§ **Problem**: No pictures go into the copy. Write out exactly the lines below from the one containing "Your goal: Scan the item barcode" through the one containing "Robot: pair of".

Stored dataset items:

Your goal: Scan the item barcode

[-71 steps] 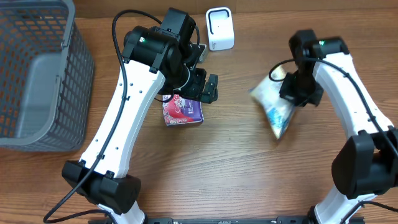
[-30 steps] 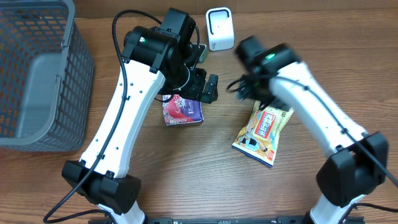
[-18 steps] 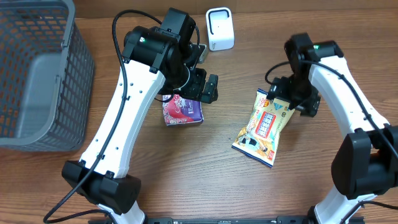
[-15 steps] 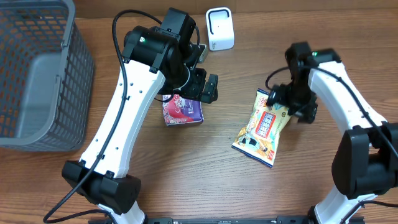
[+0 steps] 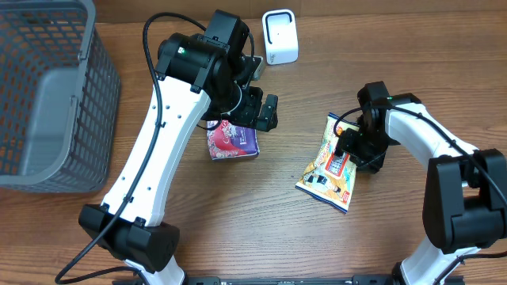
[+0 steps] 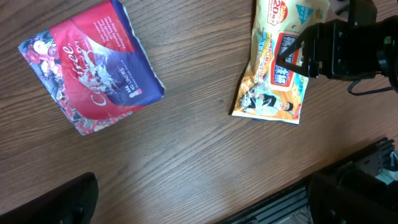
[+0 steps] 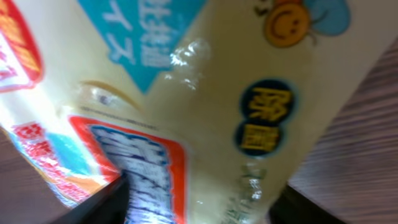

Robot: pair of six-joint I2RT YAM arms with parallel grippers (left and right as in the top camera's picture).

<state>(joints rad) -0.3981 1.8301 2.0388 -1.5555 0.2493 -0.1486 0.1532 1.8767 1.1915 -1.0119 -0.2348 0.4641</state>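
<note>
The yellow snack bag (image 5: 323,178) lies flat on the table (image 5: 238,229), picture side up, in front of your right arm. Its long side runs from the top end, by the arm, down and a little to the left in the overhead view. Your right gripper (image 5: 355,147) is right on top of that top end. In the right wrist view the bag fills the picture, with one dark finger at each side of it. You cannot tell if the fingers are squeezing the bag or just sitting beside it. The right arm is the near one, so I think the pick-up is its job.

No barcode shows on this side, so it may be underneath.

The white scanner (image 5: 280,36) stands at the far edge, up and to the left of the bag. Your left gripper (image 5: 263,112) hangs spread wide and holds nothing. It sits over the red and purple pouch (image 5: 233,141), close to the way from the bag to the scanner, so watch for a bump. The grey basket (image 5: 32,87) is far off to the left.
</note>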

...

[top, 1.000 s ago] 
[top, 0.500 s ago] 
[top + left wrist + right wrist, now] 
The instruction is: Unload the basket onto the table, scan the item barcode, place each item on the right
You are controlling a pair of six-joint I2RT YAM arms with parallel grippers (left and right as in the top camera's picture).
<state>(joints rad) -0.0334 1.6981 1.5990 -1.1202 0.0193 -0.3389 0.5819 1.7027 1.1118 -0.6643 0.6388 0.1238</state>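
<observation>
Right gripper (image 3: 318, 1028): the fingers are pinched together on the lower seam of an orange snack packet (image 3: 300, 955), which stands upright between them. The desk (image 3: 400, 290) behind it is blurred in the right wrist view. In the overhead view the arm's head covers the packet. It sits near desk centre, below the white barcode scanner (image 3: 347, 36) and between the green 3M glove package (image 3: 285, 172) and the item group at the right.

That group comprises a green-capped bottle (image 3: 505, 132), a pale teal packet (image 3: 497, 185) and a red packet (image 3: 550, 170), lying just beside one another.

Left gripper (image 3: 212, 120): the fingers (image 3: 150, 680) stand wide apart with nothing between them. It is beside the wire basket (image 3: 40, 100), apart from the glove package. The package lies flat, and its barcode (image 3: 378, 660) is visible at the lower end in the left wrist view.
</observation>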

§ **Result of this exercise**:
Your goal: Scan the item barcode

[-71 steps] 
[-30 steps] 
[-18 steps] 
[-15 steps] 
[+0 steps] 
[+0 steps] 
[+0 steps] 

Robot: pair of six-joint I2RT YAM arms with parallel grippers (left and right as in the top camera's picture).

There is no more to this output.